=== AVAILABLE DATA ===

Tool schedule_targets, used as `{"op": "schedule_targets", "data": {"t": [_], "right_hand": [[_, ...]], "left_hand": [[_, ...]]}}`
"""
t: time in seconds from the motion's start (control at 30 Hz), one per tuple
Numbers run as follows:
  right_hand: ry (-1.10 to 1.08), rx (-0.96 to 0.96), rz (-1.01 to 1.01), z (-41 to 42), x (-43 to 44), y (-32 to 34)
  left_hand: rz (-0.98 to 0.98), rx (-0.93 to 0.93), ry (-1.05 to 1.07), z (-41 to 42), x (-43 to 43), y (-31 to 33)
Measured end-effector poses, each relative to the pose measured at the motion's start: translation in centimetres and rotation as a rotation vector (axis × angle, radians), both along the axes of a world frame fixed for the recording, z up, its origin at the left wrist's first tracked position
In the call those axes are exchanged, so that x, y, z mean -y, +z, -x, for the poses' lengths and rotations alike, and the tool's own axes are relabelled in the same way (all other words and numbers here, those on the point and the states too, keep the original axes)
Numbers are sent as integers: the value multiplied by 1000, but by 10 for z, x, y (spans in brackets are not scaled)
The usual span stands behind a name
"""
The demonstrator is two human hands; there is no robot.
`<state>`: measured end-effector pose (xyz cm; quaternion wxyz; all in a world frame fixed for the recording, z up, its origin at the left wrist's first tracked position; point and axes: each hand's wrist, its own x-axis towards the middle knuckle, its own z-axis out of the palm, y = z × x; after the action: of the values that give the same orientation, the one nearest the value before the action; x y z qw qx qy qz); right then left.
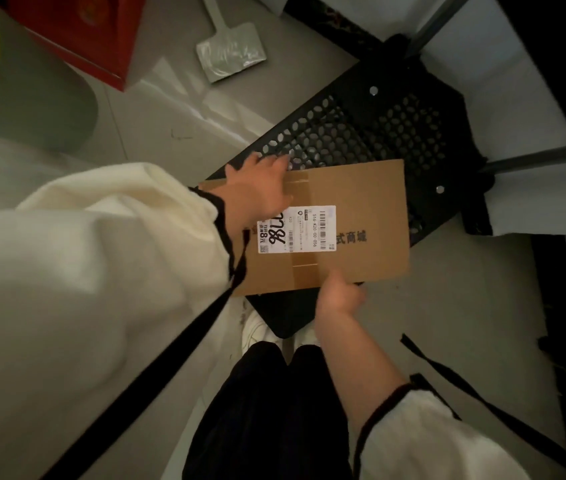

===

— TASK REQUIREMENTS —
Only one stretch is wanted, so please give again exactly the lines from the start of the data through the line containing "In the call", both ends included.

— EXPECTED ANSWER —
Tool schedule_targets, used as `{"op": "schedule_targets", "data": {"t": [_], "right_hand": [[_, ...]], "left_hand": [[_, ...]]}}`
"""
t: time in seconds from the motion's start (control at 30 Hz), one per tuple
Numbers run as follows:
  right_hand: ry (-1.10 to 1.08), rx (-0.96 to 0.96), rz (-1.01 to 1.01), z (-41 to 42), x (-43 to 44), y (-32 to 34)
  left_hand: rz (-0.98 to 0.98), rx (-0.93 to 0.93), ry (-1.05 to 1.07), z (-41 to 42), x (-43 to 43), y (-31 to 33)
Measured end-effector poses, each relative to the pose measured at the motion's start: translation in centimetres and rotation as a rotation vector (axis × angle, radians), both along the axes of a world frame fixed for the recording, z up, its origin at the left wrist's first tracked position
In the call those axes are exchanged, so that x, y, z mean -y, +z, -x, for the poses' lengths and rotations alike, and the tool's own axes are relabelled in the same way (all other words and numbers here, those on the point and the states too, keep the original axes)

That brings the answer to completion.